Considering that the information declared by the USB device is not reliable and adding an authentication mechanism requires to modify the USB communication process, USB communication filtering is an excellent approach to limit the behaviours of USB devices to access the host. However, there is currently no flexible, formalised, and extensible USB filtering policy, which makes current USB filtering lacks versatility. Additionally, the vast majority of those filters target USB Request Block (URB) packets and are implemented at the operating system (OS) level [9], leaving a part of the OS and the firmware of USB host controllers [2] unprotected.

In this paper, we not only explore the differences between filtering USB communication at the OS level (URB) and filtering directly at the USB packet transmission level, but also formalise the universal USB devices filtering policies and propose a simulation framework to evaluate them for the early research stage.
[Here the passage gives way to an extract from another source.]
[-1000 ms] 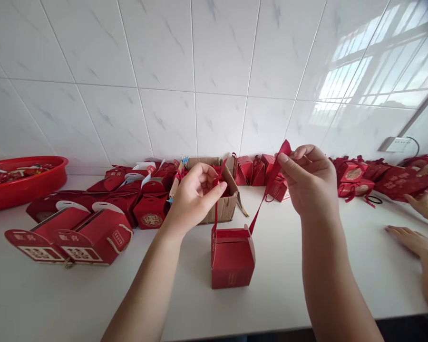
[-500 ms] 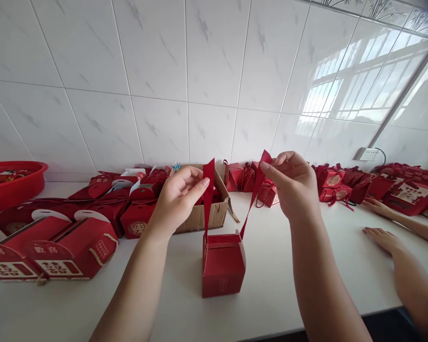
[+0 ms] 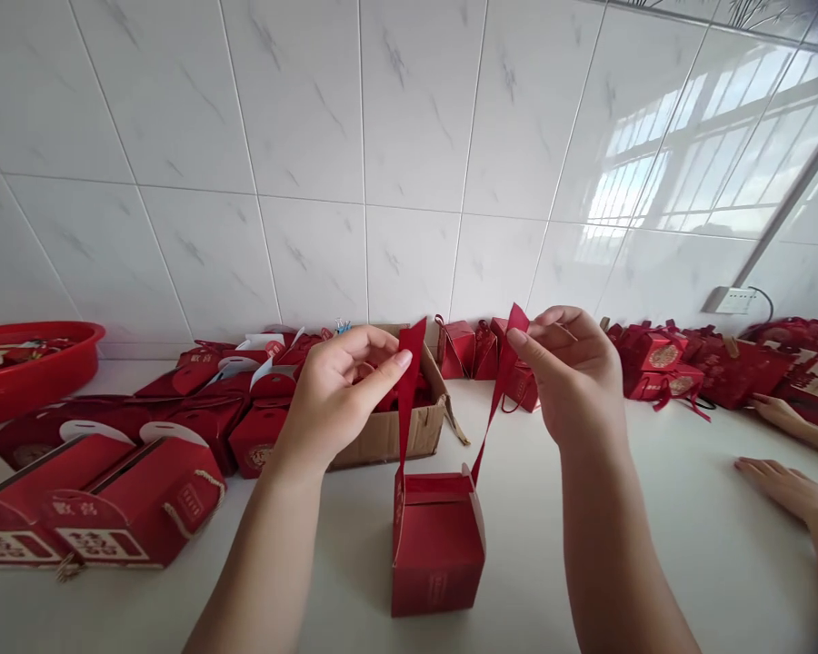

The remainder of this paper is organized as follows: Sect. 2 presents the USB security issues and the motivation for proposing universal, formalized USB filtering policies and simulating the filtering on USB packet; Sect. 3 proposes the definition and the formalization of USB packet filtering policies; Sect. 4 shows the architecture of the USB packet filtering simulation framework, explains the filtering process and analyses the result of experimentation; and finally Sect. 5 concludes the paper and outlines the future work.

2 Background and Motivation

2.1 USB Security Issues

USB has been developed and improved for more than 20 years since its introduction. In the beginning, attackers used USB devices as carriers of attacks. However, in recent years, more and more attackers have focused their attacks on the USB protocol itself which lacks an effective authentication mechanism. There exists no uniform unalterable identifier for a USB device and the host passively believes the information declared by USB devices. An attacker can exploit this vulnerability by using some specialised hardware, such as Rubber Ducky, or by reprogramming the USB firmware [7] to deceive the trust of the host and gain control over the host. Since the attack occurs on the firmware of the USB device where we cannot detect, it becomes one of the USB-related attack types which are the most difficult to defend currently.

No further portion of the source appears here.